### WHAT IS BEING ASKED
The data below must be repeated exactly. Leave nothing out.

### THE DATA

== Segment start ==

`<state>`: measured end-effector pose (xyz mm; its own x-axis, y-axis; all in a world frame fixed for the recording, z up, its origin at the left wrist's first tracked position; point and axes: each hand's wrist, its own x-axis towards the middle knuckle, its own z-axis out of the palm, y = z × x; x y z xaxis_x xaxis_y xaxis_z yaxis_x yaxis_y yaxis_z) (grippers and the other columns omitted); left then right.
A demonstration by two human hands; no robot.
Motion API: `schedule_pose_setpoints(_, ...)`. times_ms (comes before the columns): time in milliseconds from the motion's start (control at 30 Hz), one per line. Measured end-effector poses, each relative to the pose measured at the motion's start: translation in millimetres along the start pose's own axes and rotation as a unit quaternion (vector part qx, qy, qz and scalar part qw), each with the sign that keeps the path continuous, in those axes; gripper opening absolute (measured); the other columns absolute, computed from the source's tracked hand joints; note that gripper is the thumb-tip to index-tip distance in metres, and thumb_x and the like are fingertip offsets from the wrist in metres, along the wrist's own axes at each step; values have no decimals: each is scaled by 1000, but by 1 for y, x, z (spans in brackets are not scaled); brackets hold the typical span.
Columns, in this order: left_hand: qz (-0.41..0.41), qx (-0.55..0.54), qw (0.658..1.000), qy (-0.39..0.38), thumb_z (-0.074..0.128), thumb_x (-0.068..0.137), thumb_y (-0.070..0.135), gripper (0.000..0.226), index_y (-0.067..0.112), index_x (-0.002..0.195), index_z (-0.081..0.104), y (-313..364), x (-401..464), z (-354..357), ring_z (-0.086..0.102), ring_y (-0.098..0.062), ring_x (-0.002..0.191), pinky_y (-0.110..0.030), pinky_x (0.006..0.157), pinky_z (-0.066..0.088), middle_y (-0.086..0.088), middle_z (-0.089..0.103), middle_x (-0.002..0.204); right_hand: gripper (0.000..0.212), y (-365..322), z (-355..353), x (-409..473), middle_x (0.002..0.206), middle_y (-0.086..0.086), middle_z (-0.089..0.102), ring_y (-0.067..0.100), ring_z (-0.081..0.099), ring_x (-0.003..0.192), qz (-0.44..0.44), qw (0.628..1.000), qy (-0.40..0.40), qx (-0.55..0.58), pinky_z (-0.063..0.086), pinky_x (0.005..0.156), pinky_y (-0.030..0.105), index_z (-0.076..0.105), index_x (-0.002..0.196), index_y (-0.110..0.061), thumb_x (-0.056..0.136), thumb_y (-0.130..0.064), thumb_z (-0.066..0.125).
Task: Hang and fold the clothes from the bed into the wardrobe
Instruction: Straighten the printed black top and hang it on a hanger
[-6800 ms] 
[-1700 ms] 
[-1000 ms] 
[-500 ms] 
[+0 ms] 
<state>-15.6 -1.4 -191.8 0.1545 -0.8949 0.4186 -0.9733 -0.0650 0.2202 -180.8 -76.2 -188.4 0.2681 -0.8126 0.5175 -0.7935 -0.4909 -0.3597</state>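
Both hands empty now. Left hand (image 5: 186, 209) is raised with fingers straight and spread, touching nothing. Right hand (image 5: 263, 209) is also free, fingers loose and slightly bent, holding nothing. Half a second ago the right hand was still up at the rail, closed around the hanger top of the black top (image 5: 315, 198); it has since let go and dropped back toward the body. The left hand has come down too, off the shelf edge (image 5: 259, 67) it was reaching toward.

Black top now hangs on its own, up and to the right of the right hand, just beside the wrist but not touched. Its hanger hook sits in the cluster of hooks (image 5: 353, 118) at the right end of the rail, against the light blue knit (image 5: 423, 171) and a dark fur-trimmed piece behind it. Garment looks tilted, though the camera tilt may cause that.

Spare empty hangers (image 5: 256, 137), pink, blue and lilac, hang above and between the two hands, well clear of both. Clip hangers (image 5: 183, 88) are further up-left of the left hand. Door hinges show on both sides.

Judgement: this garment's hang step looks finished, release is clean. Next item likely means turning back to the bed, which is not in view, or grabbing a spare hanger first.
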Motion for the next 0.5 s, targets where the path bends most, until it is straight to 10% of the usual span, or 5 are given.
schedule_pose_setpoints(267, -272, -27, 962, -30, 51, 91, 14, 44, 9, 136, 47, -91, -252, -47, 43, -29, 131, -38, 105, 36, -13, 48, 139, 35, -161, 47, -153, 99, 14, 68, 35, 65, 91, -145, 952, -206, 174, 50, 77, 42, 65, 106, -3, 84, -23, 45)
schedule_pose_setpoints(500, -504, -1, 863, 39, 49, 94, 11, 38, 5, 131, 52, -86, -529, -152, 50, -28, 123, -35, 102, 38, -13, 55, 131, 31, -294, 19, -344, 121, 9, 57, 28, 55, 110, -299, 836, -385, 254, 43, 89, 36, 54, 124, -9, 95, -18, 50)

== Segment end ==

### REPLY
`<state>`: measured end-effector pose (xyz mm; its own x-axis, y-axis; all in a world frame fixed for the recording, z up, its origin at the left wrist's first tracked position; point and axes: each hand's wrist, its own x-axis towards the middle knuckle, its own z-axis out of the palm, y = z × x; x y z xaxis_x xaxis_y xaxis_z yaxis_x yaxis_y yaxis_z) (grippers and the other columns omitted); left then right.
A demonstration by two human hands; no robot.
Motion API: `schedule_pose_setpoints(_, ...)`. times_ms (comes before the columns): time in milliseconds from the motion's start (control at 30 Hz), one per line. Measured end-effector poses, each relative to the pose measured at the motion's start: translation in millimetres along the start pose's own axes and rotation as a unit quaternion (vector part qx, qy, qz and scalar part qw), each with the sign that keeps the path continuous, in those axes; gripper opening absolute (measured); the other columns absolute, computed from the source's tracked hand joints; note that gripper is the thumb-tip to index-tip distance in metres, and thumb_x and the like are fingertip offsets from the wrist in metres, along the wrist's own axes at each step; values have no decimals: each is scaled by 1000, but by 1 for y, x, z (spans in brackets are not scaled); brackets hold the typical span.
Columns, in this order: left_hand: qz (-0.41..0.41), qx (-0.55..0.54), qw (0.658..1.000), qy (-0.39..0.38), thumb_z (-0.074..0.128), thumb_x (-0.068..0.137), thumb_y (-0.070..0.135), gripper (0.000..0.226), index_y (-0.067..0.112), index_x (-0.002..0.195), index_z (-0.081..0.104), y (-313..364), x (-401..464), z (-354..357), ring_z (-0.086..0.102), ring_y (-0.098..0.062), ring_x (-0.002..0.191), pinky_y (-0.110..0.030), pinky_x (0.006..0.157), pinky_z (-0.066..0.088), middle_y (-0.086..0.088), middle_z (-0.089..0.103), middle_x (-0.002..0.204); right_hand: gripper (0.000..0.212), y (-365..322), z (-355..353), x (-409..473), middle_x (0.002..0.206), middle_y (-0.086..0.086), middle_z (-0.089..0.102), ring_y (-0.067..0.100), ring_z (-0.081..0.099), ring_x (-0.003..0.192), qz (-0.44..0.44), qw (0.628..1.000), qy (-0.40..0.40), qx (-0.55..0.58), pinky_z (-0.063..0.086), pinky_x (0.005..0.156), pinky_y (-0.030..0.105), index_z (-0.076..0.105), index_x (-0.002..0.196), index_y (-0.110..0.061), thumb_x (-0.056..0.136), thumb_y (-0.130..0.064), thumb_z (-0.066..0.125).
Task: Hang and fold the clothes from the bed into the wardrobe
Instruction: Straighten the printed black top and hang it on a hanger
[-6800 ms] 
[-1700 ms] 
[-1000 ms] 
[-500 ms] 
[+0 ms] 
<state>-15.6 -1.4 -191.8 0.1545 -0.8949 0.4186 -0.9733 -0.0650 0.2202 -180.8 -76.2 -188.4 0.2681 -0.8126 0.5175 -0.7935 -0.4909 -0.3597</state>
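Both hands empty now. Left hand (image 5: 186, 209) is raised with fingers straight and spread, touching nothing. Right hand (image 5: 263, 209) is also free, fingers loose and slightly bent, holding nothing. Half a second ago the right hand was still up at the rail, closed around the hanger top of the black top (image 5: 315, 198); it has since let go and dropped back toward the body. The left hand has come down too, off the shelf edge (image 5: 259, 67) it was reaching toward.

Black top now hangs on its own, up and to the right of the right hand, just beside the wrist but not touched. Its hanger hook sits in the cluster of hooks (image 5: 353, 118) at the right end of the rail, against the light blue knit (image 5: 423, 171) and a dark fur-trimmed piece behind it. Garment looks tilted, though the camera tilt may cause that.

Spare empty hangers (image 5: 256, 137), pink, blue and lilac, hang above and between the two hands, well clear of both. Clip hangers (image 5: 183, 88) are further up-left of the left hand. Door hinges show on both sides.

Judgement: this garment's hang step looks finished, release is clean. Next item likely means turning back to the bed, which is not in view, or grabbing a spare hanger first.
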Motion for the next 0.5 s, targets where the path bends most, until it is straight to 10% of the usual span, or 5 are given.
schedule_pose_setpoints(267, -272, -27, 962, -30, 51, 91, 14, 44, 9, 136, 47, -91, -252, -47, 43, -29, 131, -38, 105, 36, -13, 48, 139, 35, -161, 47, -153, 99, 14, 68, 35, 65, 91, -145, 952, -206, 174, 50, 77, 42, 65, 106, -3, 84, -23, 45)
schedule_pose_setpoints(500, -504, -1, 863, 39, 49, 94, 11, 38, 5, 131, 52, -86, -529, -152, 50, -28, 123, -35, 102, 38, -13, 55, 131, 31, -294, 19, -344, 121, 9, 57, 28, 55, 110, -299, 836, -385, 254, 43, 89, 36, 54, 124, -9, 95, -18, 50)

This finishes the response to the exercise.